After suffering the consequences of an ill-conceived expansion and poor lending, FNB Rochester Corp. is looking to grow again this time on its home turf.
After announcing its third branch sale in just over a year, $320 million-asset FNB, holding company of First National Bank of Rochester, wants to expand its paltry 2% market share in that city.
FNB plans to use the branch sale proceeds to open new offices in four or five Rochester-area municipalities where it is unrepresented, but president and chief executive R. Carlos Carballada declined to specify where or when.
"We would look at anything that might be available." he said, adding that FNB is in touch with its competitors to see if they're looking to divest any branches. "We'd like to get that done as quickly as we can."
The decision to grow also follows the bank's June release from a 1992 consent order with the Federal Reserve Bank, which came after FNB brought its leverage capital ratio into compliance at 6%. Another order with the Office of the Comptroller of the Currency was lifted March 7.
The change in market focus began after new executives joined the bank in June 1992 to"see if we could work to get the bank back on course again" by cleaning up its bad loans and changing its market focus, Mr. Carballada said.
"Classically, that's what hap*pens when a management team is brought in to clean up," said Kenneth F. Puglisi, managing director of Sandler O'Neill & Partners in New York.
FNB's problems are related to a physical expansion west to Buffalo and east to Syracuse. Those moves left FNB too extended in several markets, Mr. Carballada said.

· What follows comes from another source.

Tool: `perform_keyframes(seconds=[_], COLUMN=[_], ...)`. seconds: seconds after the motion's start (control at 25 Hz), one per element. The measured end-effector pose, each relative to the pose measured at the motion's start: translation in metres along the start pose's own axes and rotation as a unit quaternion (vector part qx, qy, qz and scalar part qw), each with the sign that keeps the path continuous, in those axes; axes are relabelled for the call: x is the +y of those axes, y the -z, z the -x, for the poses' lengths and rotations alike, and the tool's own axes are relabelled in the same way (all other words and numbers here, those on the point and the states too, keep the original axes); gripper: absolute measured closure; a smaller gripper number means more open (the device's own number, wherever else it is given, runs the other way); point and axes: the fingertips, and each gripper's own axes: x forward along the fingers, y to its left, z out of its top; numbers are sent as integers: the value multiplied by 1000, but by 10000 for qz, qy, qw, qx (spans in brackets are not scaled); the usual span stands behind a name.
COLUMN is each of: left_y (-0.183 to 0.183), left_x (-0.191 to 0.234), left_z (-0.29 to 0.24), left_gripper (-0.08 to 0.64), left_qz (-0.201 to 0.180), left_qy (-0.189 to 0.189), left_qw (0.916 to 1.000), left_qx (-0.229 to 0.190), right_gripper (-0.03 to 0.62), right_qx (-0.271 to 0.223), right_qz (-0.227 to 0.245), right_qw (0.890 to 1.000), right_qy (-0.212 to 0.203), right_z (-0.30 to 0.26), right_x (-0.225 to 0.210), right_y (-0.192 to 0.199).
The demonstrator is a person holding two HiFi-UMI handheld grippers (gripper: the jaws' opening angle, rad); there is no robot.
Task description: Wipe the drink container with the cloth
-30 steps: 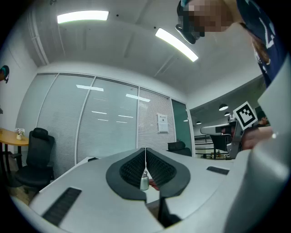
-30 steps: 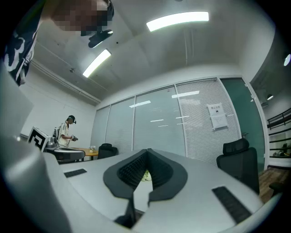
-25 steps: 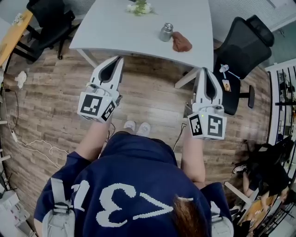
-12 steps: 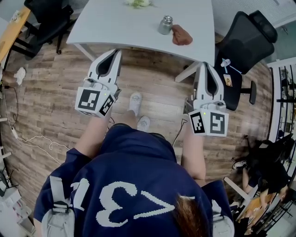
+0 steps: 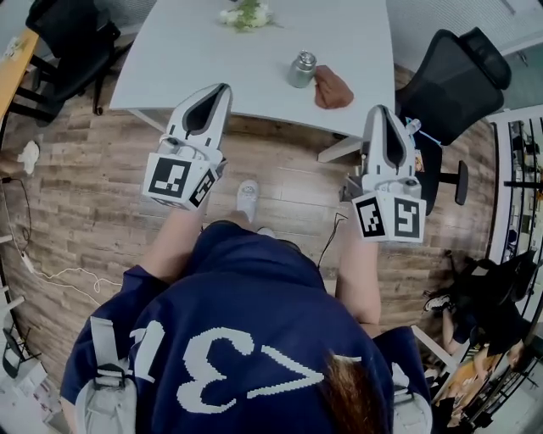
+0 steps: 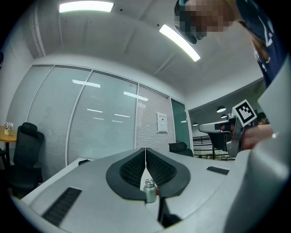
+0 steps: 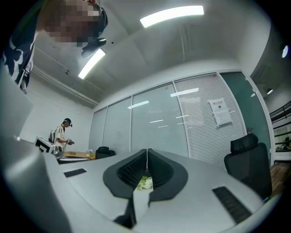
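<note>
Two grippers: my left gripper (image 5: pixel 222 88) and my right gripper (image 5: pixel 383 112) point toward the near edge of the white table (image 5: pixel 195 59), above the wooden floor (image 5: pixel 280 174), touching nothing.
Left jaws: pressed together along a thin seam, nothing between the pads.
Right jaws: likewise closed and empty.
Drink container (image 5: pixel 301 69): a small metal flask, upright on the table, ahead of both tips, nearer my right one.
Cloth (image 5: pixel 333 87): brown and crumpled, just beside the container on its right. I cannot tell whether they touch.
Left gripper view: the container (image 6: pixel 149 190) shows small in the notch below my closed pads.
Far edge of table: a sprig of flowers (image 5: pixel 244 14).
Right of table: a black office chair (image 5: pixel 454 80).
</note>
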Motion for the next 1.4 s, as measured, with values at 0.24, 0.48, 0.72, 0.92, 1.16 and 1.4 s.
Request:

"In order to be a retailer in a large urban area, you need to have a fairly large distribution system," he said. But FNB only had two offices in Syracuse, a city of more than 164,000 people, and would have needed about eight or nine more to be a major player, he estimated.
So officials decided to refocus their retail efforts on Rochester and target only the small business and professional niches in the Buffalo and Syracuse markets.
The retrenching started with the Oct. 1, 1993, sale of the bank's Fair Haven branch, the proceeds of which brought the bank's leverage capital ratio above 6%. The bank now has a leverage ratio of 6.47%.
That was followed by the sale of FNB's Atlanta National Bank subsidiary to Bath National Corp. on April, 1, taking the company out of the Southern Tier New York region. where executives saw no room for growth. Mr. Carballada said.
Finally, on Aug. 1, the bank sold a branch in Syracuse to Center Banks Inc.
In both Syracuse and Buffalo, FNB is keeping a commercial loan origination office.
FNB also had a peak of $16.6 million in nonperforming assets, or 6% of all assets, in September 1992. The bank has since brought that down to $8.6 million, or 2.7% of total assets, at June 30, 1994.